● Exercise data
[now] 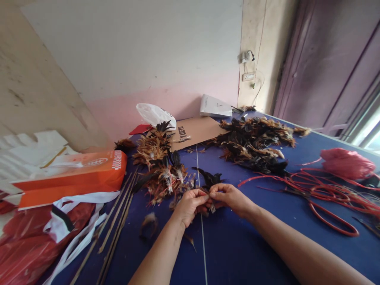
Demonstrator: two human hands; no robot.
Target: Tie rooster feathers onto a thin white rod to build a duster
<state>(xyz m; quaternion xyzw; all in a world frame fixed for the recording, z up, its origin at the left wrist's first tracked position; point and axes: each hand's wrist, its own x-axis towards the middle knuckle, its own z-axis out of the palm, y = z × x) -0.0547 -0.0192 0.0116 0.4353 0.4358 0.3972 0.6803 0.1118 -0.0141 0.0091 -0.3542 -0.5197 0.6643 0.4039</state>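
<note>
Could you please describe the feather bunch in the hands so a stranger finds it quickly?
Start at the blue table and follow its white line to the left hand and right hand. Between them is the feather bunch, dark and fanned out at its far end. Unlike the feather heaps nearby, it is held.

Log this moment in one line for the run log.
left hand: pinching feathers | right hand: pinching same feathers | table: sticks left, red cord right

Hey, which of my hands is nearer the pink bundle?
Right. Your right hand is left of the pink bundle, with red strands lying between; your left hand is farther left, beside the right.
</note>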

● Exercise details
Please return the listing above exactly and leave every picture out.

● Answer box
[now] 
Demonstrator: two human hands; no robot.
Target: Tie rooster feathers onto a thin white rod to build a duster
<state>(xyz m; quaternion xyzw; all in a world frame fixed for the recording, z up, its origin at the left wrist's first tracked position; point and axes: each hand's wrist, its own x-axis towards the middle knuckle, its own z-axis out of the palm, y = z × x) -0.0547 -0.0192 0.0116 0.4353 0.4358 0.3972 0.6803 0.1118 -0.0141 0.0091 -0.3542 -0.5197 0.6643 0.4039</state>
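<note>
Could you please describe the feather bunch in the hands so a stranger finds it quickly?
Start at the blue table and follow its white line to the left hand and right hand. Between them is the feather bunch, dark and fanned out at its far end. Unlike the feather heaps nearby, it is held.

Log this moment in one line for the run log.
left hand: pinching feathers | right hand: pinching same feathers | table: sticks left, red cord right

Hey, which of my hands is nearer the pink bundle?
Right. Your right hand is left of the pink bundle, with red strands lying between; your left hand is farther left, beside the right.
</note>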

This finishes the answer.